*Exercise instructions:*
What must be handed in is the entire listing, exactly as written, with no pictures.
───
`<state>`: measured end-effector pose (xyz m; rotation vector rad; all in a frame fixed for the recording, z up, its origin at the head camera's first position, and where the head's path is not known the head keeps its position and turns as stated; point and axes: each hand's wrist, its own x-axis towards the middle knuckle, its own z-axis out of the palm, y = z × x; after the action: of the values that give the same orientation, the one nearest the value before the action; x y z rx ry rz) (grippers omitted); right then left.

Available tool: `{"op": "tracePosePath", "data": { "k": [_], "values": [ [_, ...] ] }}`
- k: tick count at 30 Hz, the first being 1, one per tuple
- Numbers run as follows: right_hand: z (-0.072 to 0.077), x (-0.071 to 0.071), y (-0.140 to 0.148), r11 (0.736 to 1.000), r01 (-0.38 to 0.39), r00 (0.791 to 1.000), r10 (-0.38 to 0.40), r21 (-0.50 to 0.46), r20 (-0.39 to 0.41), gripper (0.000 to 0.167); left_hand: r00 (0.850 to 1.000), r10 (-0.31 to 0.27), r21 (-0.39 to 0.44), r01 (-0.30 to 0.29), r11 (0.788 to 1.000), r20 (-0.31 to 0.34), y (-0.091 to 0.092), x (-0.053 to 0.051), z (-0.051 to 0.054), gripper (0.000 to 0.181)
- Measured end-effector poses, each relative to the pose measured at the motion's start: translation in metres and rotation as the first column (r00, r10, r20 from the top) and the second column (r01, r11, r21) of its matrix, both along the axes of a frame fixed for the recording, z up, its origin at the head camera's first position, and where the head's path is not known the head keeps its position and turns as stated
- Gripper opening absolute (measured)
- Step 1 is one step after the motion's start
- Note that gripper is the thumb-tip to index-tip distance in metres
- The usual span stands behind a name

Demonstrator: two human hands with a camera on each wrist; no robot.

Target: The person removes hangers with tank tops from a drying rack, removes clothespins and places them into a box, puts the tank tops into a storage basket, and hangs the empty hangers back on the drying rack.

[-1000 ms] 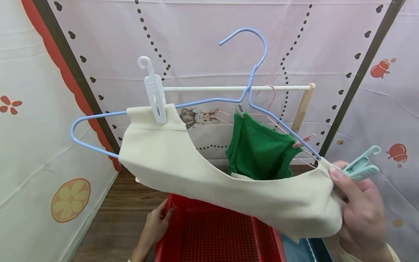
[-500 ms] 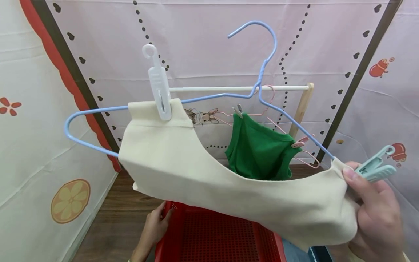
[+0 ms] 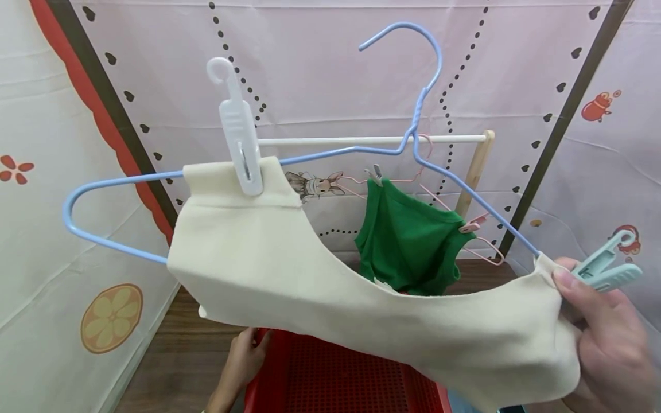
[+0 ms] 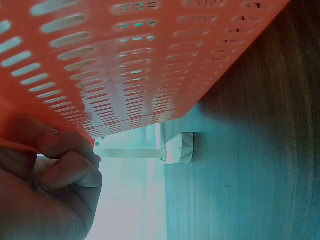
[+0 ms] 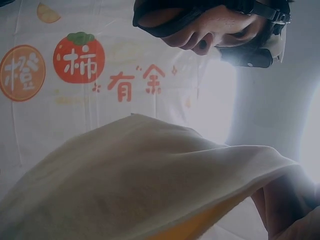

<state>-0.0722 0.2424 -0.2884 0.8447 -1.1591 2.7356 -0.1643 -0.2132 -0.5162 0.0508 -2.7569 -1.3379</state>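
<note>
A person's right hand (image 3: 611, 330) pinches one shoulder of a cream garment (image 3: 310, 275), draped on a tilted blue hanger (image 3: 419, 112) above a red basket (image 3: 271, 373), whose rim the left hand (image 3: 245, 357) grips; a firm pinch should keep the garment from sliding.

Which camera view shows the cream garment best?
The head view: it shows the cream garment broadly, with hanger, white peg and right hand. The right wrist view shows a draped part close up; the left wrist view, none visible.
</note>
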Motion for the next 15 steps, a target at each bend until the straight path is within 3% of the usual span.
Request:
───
*Answer:*
`<state>`: measured end-effector pose (xyz m; rotation vector rad; all in a frame fixed for the recording, z up, its origin at the head camera's first position, and where the head's path is not known the head keeps its position and turns as stated; point and axes: each hand's wrist, its own x-axis towards the middle knuckle, its own z-axis out of the palm, y = z × x; after the action: of the values that give the same orientation, the one nearest the value before the action; x y z rx ry rz) (grippers omitted); right then left.

Available tool: `{"op": "tracePosePath", "data": { "k": [_], "values": [ [_, ...] ] }}`
- k: tick count at 30 Hz, the first being 1, one per tuple
- Numbers run as follows: right_hand: z (-0.072 to 0.077), x (-0.071 to 0.071), y (-0.140 to 0.148), r11 (0.736 to 1.000), r01 (-0.38 to 0.39), r00 (0.791 to 1.000), r10 (-0.38 to 0.40), r21 (-0.50 to 0.46), r20 (-0.39 to 0.41), gripper (0.000 to 0.167); left_hand: r00 (0.850 to 1.000), r10 (-0.31 to 0.27), r21 (-0.39 to 0.44), r01 (-0.30 to 0.29), r11 (0.788 to 1.000), r20 (-0.31 to 0.34), y (-0.091 to 0.092), x (-0.053 to 0.051), z (-0.051 to 0.054), gripper (0.000 to 0.181)
- Measured end-effector poses, each relative to the pose measured at the motion's start: translation in metres and rotation as the first column (r00, r10, r20 from the top) and the second column (r01, r11, r21) of its matrix, both along the axes of a frame fixed for the recording, z up, its origin at the head camera's first position, and where the head's path is not known the head keeps its position and turns as stated
- Gripper opening absolute (measured)
- Step 1 is one step after the motion's start
- Note that gripper is the thumb-tip to index-tip distance in metres
- The usual span stands behind a name

Demonstrator: two human hands with a camera on each wrist; no robot.

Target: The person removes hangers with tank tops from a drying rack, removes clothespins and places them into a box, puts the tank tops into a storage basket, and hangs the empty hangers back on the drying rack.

[-1000 ms] 
[-500 ms] 
[+0 ms] 
[+0 ms] 
[+0 ms] 

<state>-0.0722 0.2424 -0.2884 0.8447 -1.1591 2.7356 -0.1643 -0.2132 -0.5162 0.0508 -2.7569 -1.3379</state>
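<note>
A person's right hand (image 3: 611, 330) pinches one shoulder of a cream garment (image 3: 310, 275), draped on a tilted blue hanger (image 3: 419, 112) above a red basket (image 3: 271, 373), whose rim the left hand (image 3: 245, 357) grips; a firm pinch should keep the garment from sliding.

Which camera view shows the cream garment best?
The head view: it shows the cream garment broadly, with hanger, white peg and right hand. The right wrist view shows a draped part close up; the left wrist view, none visible.
</note>
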Motion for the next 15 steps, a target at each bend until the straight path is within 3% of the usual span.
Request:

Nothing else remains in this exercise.